Innovent Biologics loses US$492 million of market value in Hong Kong as stock placement plan roils investors
- Firm hired Morgan Stanley to help sell 68 million new shares at an 8.8 per cent discount to market price
- Similar fate greeted previous stock placements by China Vanke, Anta Sports and Country Garden in a market struggling with confidence
The new shares represent about 4.2 per cent of its enlarged capital, and the net proceeds will be mostly allocated to fund its global clinical programmes, marketing, commercialisation and general corporate use, the company said.

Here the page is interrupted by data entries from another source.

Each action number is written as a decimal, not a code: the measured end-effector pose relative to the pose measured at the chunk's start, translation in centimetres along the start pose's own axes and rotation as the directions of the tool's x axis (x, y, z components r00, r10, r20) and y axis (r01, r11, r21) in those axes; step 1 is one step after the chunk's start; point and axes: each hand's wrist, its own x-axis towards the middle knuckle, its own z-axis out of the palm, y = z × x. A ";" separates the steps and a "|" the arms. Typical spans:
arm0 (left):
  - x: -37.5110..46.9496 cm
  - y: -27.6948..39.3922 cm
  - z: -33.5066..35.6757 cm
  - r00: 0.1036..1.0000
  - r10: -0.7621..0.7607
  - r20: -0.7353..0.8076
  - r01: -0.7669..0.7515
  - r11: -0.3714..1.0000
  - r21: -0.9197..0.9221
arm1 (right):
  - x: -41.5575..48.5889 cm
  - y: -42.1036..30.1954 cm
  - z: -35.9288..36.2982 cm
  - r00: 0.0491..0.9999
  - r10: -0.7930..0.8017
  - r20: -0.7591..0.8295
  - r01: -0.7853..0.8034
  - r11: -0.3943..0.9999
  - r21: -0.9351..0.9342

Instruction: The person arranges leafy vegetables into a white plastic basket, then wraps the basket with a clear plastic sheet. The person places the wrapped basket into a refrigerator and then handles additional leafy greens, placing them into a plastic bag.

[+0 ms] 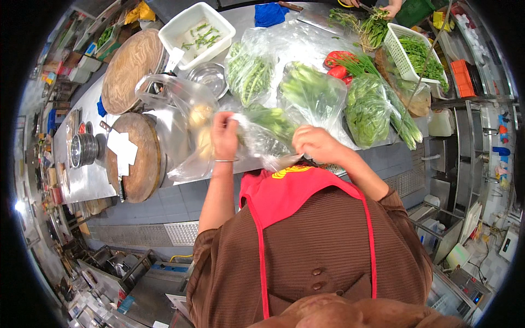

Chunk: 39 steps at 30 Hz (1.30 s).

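Both hands are at a clear plastic bag [266, 149] with leafy greens [272, 123] in it, at the table's near edge. My left hand [224, 134], with a bangle on the wrist, pinches its left side. The right side is gripped by my right hand [313, 141]. Left of my left hand, another clear bag [180, 119] holds pale round vegetables [201, 114]. Beyond my hands lie a bag of green pods [250, 76] and a bag of leafy stalks [307, 88]. Bagged lettuce-like greens [368, 110] rest to the right.
Round wooden chopping boards [141, 164], a cleaver [123, 147] and stacked steel bowls [84, 149] stand at left. A white tub [197, 35] and steel bowl [209, 78] are behind. Red peppers [338, 65], scallions [404, 119] and a basket [414, 53] lie right. Another person's hand [391, 9] holds greens.
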 end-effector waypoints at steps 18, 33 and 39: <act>3.2 9.1 0.2 0.972 0.212 -0.101 -0.215 0.976 -0.018 | -1.3 -2.8 -6.7 0.724 0.544 -0.424 -0.627 0.775 -0.077; 3.4 13.6 -0.2 0.986 0.165 -0.029 -0.168 0.975 -0.146 | 2.6 -6.2 1.6 0.895 0.079 0.439 -0.193 0.956 0.222; -0.9 14.3 1.3 0.629 0.776 0.045 -0.766 0.609 0.204 | 2.6 -6.4 0.2 0.892 0.041 0.451 -0.132 0.976 0.173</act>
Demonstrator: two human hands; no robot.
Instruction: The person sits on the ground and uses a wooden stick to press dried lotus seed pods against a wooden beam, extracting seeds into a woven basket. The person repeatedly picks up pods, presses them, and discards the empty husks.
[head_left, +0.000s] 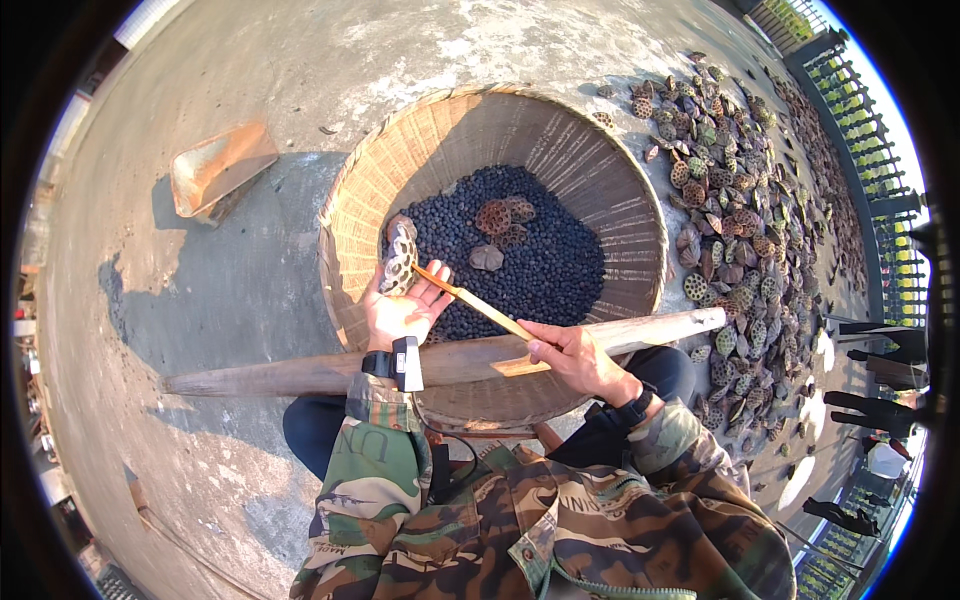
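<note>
A large woven bamboo basket (630, 165) stands before me, with many dark lotus seeds (540, 262) inside. Palm up over its near left part, my left hand (405, 307) supports a dried lotus seed head (400, 256); its grip is partly hidden. My right hand (574, 356) grips a flat bamboo stick (487, 309), whose narrow far end touches or lies close to that seed head. Several brown seed heads (493, 217) and a pale one (486, 257) rest on the seeds. A long wooden pole (285, 376) lies across the basket's near side, below both hands.
Many dried lotus seed heads (739, 292) lie heaped on the concrete at the right. A rusty metal scoop or pan (217, 171) is on the ground at the left. Beyond the heap runs a balustrade (862, 150). Several people (870, 409) are at the far right.
</note>
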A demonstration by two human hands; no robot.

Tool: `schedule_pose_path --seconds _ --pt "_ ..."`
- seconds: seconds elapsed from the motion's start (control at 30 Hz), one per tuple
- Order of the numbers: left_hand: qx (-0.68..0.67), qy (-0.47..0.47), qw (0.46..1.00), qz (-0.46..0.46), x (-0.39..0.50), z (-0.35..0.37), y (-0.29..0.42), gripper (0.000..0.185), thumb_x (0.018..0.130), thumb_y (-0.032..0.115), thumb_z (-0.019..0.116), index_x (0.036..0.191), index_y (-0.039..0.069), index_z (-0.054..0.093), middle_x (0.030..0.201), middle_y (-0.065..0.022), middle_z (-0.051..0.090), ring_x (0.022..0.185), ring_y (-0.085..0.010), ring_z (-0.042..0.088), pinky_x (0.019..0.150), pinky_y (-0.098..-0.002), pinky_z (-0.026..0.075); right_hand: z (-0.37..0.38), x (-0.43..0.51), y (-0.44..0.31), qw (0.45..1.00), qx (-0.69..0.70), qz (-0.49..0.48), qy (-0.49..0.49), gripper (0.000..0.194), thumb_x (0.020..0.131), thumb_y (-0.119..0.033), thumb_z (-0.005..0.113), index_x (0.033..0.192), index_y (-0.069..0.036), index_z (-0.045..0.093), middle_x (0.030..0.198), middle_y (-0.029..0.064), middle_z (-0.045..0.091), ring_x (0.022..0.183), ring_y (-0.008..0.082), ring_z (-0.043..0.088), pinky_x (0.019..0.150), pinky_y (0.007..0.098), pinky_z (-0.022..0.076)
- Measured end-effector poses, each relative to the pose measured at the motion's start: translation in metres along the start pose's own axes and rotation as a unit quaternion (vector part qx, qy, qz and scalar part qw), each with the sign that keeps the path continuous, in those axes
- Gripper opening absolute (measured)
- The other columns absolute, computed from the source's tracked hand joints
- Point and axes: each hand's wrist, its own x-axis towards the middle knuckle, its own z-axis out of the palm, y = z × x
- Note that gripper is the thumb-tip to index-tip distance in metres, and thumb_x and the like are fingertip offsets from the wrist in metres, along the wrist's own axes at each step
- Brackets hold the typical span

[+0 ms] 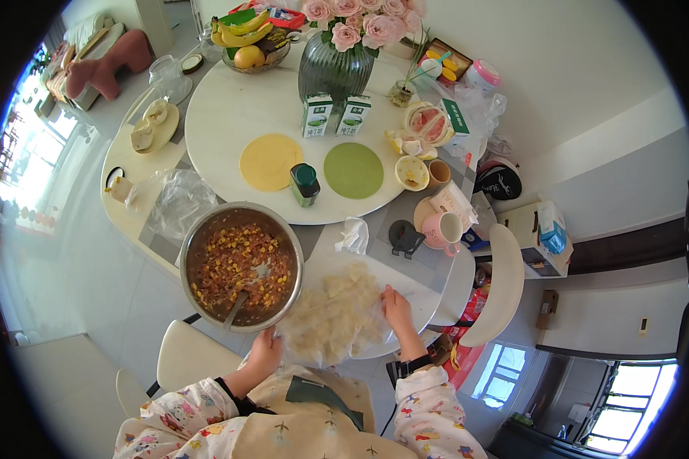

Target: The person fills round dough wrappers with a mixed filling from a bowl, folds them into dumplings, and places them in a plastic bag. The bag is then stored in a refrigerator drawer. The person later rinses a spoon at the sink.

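Before me a clear plastic bag (333, 315) of pale, lumpy pieces lies at the table's near edge; what the pieces are I cannot tell. My left hand (266, 350) pinches its left side, just below a steel bowl (186, 252). My right hand (398, 308) grips its right edge. The bowl holds a reddish minced filling with corn kernels (235, 264), and a metal spoon (236, 310) stands in it. Beyond are a yellow round sheet (264, 162), a green round sheet (353, 171) and a dark green-capped bottle (305, 185).
A crumpled tissue (353, 235), a black stand (406, 238) and a pink mug (441, 230) stand beyond the bag. Farther off are two milk cartons (317, 116), a glass vase (335, 69) of roses and cut pomelo (429, 124). Chairs (192, 353) flank me.
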Motion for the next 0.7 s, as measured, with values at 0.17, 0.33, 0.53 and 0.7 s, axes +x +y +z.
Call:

The stock fell as much as 12 per cent to HK$33.80, before recovering to HK$35.80 at the closing of Tuesday trading. Tuesday’s slump erased HK$3.9 billion of its market value. The stock has risen 6.9 per cent this year, while the Hang Seng Index declined 8.9 per cent.
Innovent Biologics competes with a large pool of competitors in China, including the likes of WuXi Biologics, CanSino Biologics and HutchMed. The mainland Chinese biologics market was forecast to reach 550 billion yuan in size this year, or about one-sixth of the global market, according to forecasts in its 2018 stock offering.
The company, based in Suzhou in eastern Jiangsu province, reported a 21 per cent increase in revenue to 2.7 billion yuan (US$370 million) for the six months to June 30. Though unprofitable, the company narrowed the net loss to 139 million yuan from 950.5 million yuan a year earlier.